A final do Eurovision Song Contest completa um mês nesta terça-feira, 14 de junho. Na decisão realizada em Turim, na Itália, a vitória – previsível e justa – ficou com os ucranianos do Kalush Orchestra (Stefania), o segundo lugar para o britânico Sam Ryder (Space Man), e com Chanel, da Espanha, fechando o pódio. E essa é a história a ser contada em 2022.
Tudo começou em 31 de janeiro. Contrariando todas as previsões, a artista nascida em Havana (Cuba) levou o troféu do Beniform Fest, superando as propostas favoritas de Rigoberta Bandini e Tanxugueiras. O resultado não foi bem quisto sequer pelos espanhóis. Em primeiro lugar, os fãs mais exaltados deram um show (ironia aqui) de xenofobia. Como poderia uma não-espanhola representá-los no maior festival de música da Europa?
Sua carreira musical inexistente até então foi outro fator de um pré-cancelamento nas redes sociais. Chanel construiu sua trajetória artística na dramaturgia, não tinha números no Spotify ou YouTube que a credenciassem a um evento de música. Foram algumas semanas de críticas, dúvidas e muito hate. Até que começaram as pré-partys, eventos que antecedem o Eurovision, e as performances da representante espanhola foram rompendo fronteiras.
SloMo não é nem de longe a melhor música entre as 40 selecionadas. Sua letra não é exatamente edificante. Todo o contexto lembrava muito Fuego, da cipriota Eleni Foureira, a vice-campeã de 2018. Só que nesta temporada não havia Eleni. Sequer outra Chanel. Navegando sozinha no pop, dance, latino, ela começou a sobressair entre os demais concorrentes.
E aqui vale o maior dos parênteses de toda a história: mesmo sem uma proposta original, sem ter o melhor vocal ou a melhor composição, Chanel carregou SloMo nas costas com uma performance impecável. É isso: mais do que cantora, bailarina ou atriz, ela é uma tremenda performer. Às vésperas do Eurovision, já era considerada uma das favoritas, ainda que todo mundo soubesse como terminaria o festival.
De haters a fãs, os espanhóis começaram a reverenciar a artista que mudaria o curso do país no festival, após uma série que parecia interminável de propostas ruins, resultados catastróficos e a imagem arranhada no continente. Antes da Chanel, a Espanha era motivo de chacota na competição nas últimas décadas, exceção feita aos bons resultados de Rosa, Beth, Ramón, Pastora Soler e Ruth Lorenzo.
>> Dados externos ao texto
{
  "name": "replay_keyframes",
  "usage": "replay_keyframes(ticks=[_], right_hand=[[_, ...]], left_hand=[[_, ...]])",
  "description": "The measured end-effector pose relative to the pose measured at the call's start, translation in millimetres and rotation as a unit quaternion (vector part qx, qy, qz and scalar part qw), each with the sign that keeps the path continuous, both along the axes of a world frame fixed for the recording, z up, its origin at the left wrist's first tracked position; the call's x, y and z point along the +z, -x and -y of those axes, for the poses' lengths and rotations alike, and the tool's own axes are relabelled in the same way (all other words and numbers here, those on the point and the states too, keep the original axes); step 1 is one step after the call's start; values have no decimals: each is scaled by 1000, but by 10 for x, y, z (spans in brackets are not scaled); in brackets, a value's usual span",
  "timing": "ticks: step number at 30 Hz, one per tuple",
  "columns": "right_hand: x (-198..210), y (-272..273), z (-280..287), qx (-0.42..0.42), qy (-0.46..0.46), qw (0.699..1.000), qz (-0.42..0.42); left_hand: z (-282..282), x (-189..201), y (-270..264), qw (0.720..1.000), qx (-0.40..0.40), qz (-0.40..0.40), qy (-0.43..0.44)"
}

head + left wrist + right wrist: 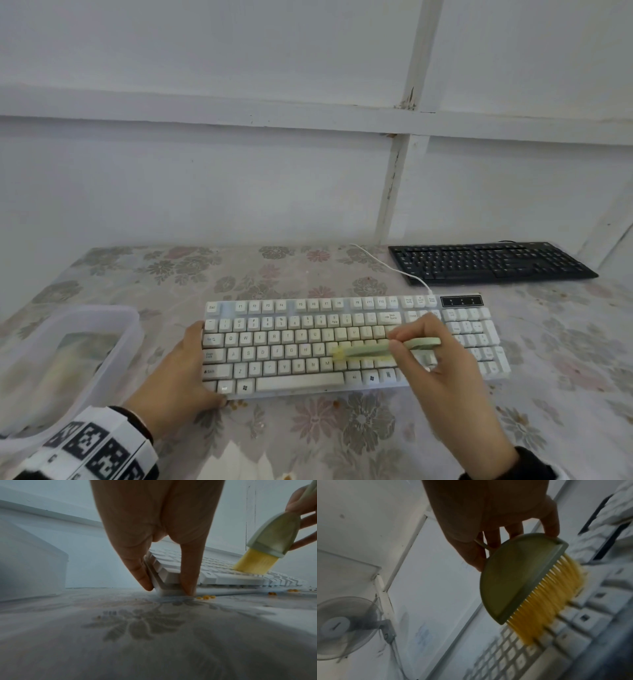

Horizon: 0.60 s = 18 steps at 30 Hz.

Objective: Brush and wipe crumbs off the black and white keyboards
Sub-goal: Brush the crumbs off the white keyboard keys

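The white keyboard (291, 346) lies in front of me on the flowered tablecloth. My left hand (185, 373) grips its left front corner (168, 588), thumb at the front edge and fingers along the side. My right hand (424, 353) holds a pale green brush (383, 348) with yellow bristles (255, 565). The bristles (553, 601) rest on the white keys right of the middle. The black keyboard (489, 262) sits at the back right of the table, untouched. Yellow crumbs (205, 597) lie on the cloth just before the white keyboard's front edge.
A clear plastic box (65, 363) stands at the left, close to my left hand. A white cable (390, 267) runs from the white keyboard back to the wall. White tissue (236, 462) lies at the near edge. A wall fan (344, 627) shows in the right wrist view.
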State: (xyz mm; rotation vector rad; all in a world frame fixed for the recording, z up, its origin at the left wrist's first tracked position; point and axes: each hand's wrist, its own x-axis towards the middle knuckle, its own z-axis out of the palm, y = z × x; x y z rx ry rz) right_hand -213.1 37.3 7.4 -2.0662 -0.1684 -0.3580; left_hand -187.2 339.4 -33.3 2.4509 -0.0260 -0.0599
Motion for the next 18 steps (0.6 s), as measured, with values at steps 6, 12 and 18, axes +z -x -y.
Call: replay_keyframes(ticks=[6, 12, 18], right_hand=[[79, -47, 157, -2, -9, 1000, 30], [-8, -110, 344, -21, -3, 1000, 16], [67, -95, 435, -17, 1, 999, 47]], left_hand=[[-15, -26, -10, 1000, 1, -8, -1], [-60, -74, -38, 1000, -1, -9, 12], [-55, -79, -31, 1000, 3, -13, 14]])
Mas nada comparado ao Chanelazo! Foi o resgate do orgulho em vermelho e amarelo.
Todo esse texto poderia ser apenas o discurso do fandom apaixonado e até irascível do país. Só que os números não mentem. Desde maio, SloMo é a canção com maior número de streams entre as que concorreram no festival: 19,7 milhões do total de 39 milhões. A vencedora no Spotify é Brividi, dos italianos Mahmood e Blanco, cuja maior parte das reproduções veio do período pré-Eurovision, pós-Festival de Sanremo: 95 milhões.
Diariamente, a música da Chanel vence a mesma disputa. No último levantamento, de 12 de junho, ela recebeu quase meio milhão de acessos. A Chanel, cuja única música na plataforma é SloMo. A Chanel, que saiu de algumas centenas de ouvintes mensais para 3,9 milhões em quatro semanas. A Chanel, cuja vitória foi duramente criticada pelos seus. A Chanel dos palcos de O Rei Leão, Mamma Mía e, agora, do Eurovision.
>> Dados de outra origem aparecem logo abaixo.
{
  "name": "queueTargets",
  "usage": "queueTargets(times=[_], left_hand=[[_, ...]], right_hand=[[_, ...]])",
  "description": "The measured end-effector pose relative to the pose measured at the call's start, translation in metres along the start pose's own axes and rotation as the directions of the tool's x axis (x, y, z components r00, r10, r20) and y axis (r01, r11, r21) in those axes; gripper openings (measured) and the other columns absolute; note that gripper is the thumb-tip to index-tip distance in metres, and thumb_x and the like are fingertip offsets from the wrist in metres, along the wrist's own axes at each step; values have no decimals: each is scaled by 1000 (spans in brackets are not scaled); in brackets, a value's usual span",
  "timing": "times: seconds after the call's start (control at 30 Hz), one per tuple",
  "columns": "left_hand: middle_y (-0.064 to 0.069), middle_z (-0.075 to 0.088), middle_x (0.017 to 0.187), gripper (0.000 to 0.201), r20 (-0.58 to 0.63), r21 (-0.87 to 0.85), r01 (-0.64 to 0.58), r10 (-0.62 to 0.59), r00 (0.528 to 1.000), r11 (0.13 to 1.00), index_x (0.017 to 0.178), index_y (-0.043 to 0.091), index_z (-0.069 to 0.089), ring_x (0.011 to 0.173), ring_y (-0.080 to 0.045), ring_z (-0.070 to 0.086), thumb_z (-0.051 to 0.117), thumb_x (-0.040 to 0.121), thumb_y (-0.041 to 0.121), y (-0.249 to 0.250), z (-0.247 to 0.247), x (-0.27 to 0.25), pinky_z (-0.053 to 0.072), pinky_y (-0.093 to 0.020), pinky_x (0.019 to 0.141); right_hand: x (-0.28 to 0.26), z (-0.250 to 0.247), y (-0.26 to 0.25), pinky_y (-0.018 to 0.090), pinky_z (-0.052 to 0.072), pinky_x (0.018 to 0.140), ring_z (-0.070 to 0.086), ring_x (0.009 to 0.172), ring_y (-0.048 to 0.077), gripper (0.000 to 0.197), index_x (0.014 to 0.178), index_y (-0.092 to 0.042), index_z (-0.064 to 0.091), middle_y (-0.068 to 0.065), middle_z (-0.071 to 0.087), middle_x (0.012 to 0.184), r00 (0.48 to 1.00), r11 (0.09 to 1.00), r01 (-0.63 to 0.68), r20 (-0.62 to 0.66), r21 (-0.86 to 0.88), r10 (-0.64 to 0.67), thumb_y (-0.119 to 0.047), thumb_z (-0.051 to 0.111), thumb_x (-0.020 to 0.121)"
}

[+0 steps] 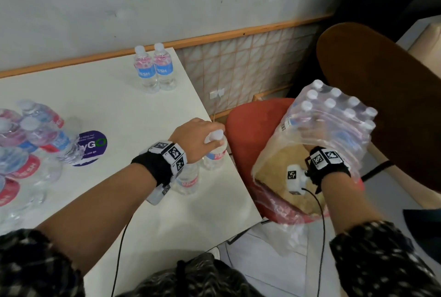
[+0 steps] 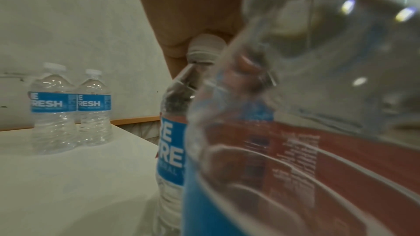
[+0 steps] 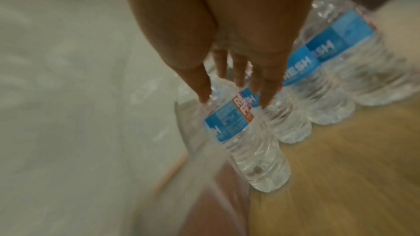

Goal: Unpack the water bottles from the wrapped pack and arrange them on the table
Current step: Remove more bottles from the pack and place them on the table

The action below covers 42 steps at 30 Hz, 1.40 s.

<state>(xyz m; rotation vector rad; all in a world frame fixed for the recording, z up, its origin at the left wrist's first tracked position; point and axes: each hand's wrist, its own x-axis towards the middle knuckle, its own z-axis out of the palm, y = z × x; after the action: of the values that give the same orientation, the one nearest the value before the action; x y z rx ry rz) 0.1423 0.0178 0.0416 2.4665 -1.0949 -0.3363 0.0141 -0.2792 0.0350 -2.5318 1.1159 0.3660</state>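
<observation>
1. Head view: left hand grips a water bottle by its neck at the table edge; right hand reaches inside the wrapped pack.
2. Left wrist view: curled fingers meet the cap.
3. Right wrist view: straight fingers touch a packed bottle.

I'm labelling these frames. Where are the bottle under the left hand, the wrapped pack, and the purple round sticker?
clear plastic water bottle under the left hand (image 1: 216, 151), head view, label.
clear plastic-wrapped pack of bottles (image 1: 334, 117), head view, upper wrap.
purple round sticker (image 1: 91, 147), head view, centre.

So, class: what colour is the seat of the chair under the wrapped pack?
The seat is red-orange, clearest in the head view, with the pack resting on it.
</observation>
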Motion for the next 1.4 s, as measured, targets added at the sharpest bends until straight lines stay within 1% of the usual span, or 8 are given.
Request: queueTargets(times=[0.17, 0.3, 0.5, 0.67, 0.8, 0.97, 1.17, 1.4], left_hand=[[8, 58, 123, 39, 27, 16, 27, -27, 999, 1000, 128, 38, 49, 122, -14, 43, 48, 92, 52, 3, 0, -2, 43, -35, 95], [8, 58, 125, 40, 24, 32, 42, -42, 999, 999, 129, 38, 47, 123, -15, 43, 47, 92, 52, 2, 1, -3, 43, -37, 96], [9, 59, 122, 39, 19, 36, 25, -26, 999, 999, 128, 39, 47, 122, -15, 43, 47, 92, 52, 1, 3, -2, 42, -32, 92], [10, 60, 120, 37, -3, 47, -3, 3, 1000, 999, 127, 39, 48, 119, -16, 44, 47, 91, 50, 1, 3, -4, 41, -33, 89], [10, 60, 122, 38, -41, 58, -27, 29, 999, 998, 127, 36, 49, 117, -20, 46, 49, 91, 49, 1, 4, -3, 43, -34, 90], [6, 55, 132, 47, -58, 153, -71, 80, 995, 986, 131, 34, 49, 122, -22, 46, 50, 88, 53, -2, 6, -3, 41, -38, 98], [5, 49, 139, 49, -69, 101, -72, 79, 994, 992, 138, 34, 43, 127, -23, 42, 45, 92, 51, -1, 2, -7, 39, -40, 102], [-2, 20, 156, 70, -30, -55, 119, -121, 992, 991, 146, 31, 27, 144, -26, 16, 57, 86, 50, -18, 7, -39, 28, -43, 114]], right_hand=[[-5, 9, 6, 36, 45, 99, 49, 125, 31, 78, 148, -22, 21, 13, 43, 143, 995, 966, 93, -1, -241, -96, -23, 65, 84], [-4, 17, 4, 31, 48, 92, 55, 116, 27, 58, 142, -12, 38, 9, 53, 132, 999, 992, 14, -34, -124, -19, -25, 60, 90], [-9, 20, -5, 36, 35, 105, 39, 133, 32, 59, 146, -10, 27, 19, 34, 148, 983, 877, -106, -81, 469, 162, -15, 53, 94], [-52, 52, -17, 33, 40, 82, 57, 80, 25, 21, 92, -5, 61, 9, 62, 84, 989, 738, 28, -126, 675, 78, -25, 66, 87], [-79, 67, -17, 47, 53, 89, 64, 97, 23, 44, 109, -7, 56, 9, 66, 104, 965, 556, 196, -259, 807, 36, -15, 79, 73], [-126, 72, -35, 5, 44, 74, 56, 79, -16, 51, 107, -18, 47, -13, 56, 92, 925, 553, 370, -353, 746, -142, 1, 77, 71], [-144, 97, -76, 19, 49, 75, 58, 85, -6, 60, 114, -37, 44, -33, 58, 95, 874, 582, 459, -226, 671, -429, -23, 80, 68], [-142, 126, -95, 27, 43, 100, 39, 130, 9, 87, 140, -34, 26, -16, 38, 141, 887, 503, 285, -26, 816, -461, -16, 77, 72]])
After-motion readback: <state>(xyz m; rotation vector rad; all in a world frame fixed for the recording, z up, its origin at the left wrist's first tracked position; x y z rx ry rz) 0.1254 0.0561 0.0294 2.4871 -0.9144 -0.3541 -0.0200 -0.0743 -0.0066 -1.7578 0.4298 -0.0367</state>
Sair do absoluto nada para a história também tem seu preço. Como dito acima, a carreira musical da Chanel se resume a SloMo (desprezada por Jennifer Lopez antes do concurso). Seu próximo single já foi gravado e ela promete navegar por outros gêneros para formar repertório. Ainda não há data de lançamento e isso preocupa: embora ainda esteja no prazo de colher os frutos eurovisivos, urge sinalizar para o futuro. Caso contrário, vira onehitwonder. Vários de seus colegas de ESC já viraram a página, falta pouco para que seja o seu momento de fazer o mesmo.
À Espanha, fica a lição musical e social. É preciso espremer esse jugo de mango e extrair dele as coordenadas para um próximo Chanelazo. De preferência, para tirar o o país da longa fila de títulos.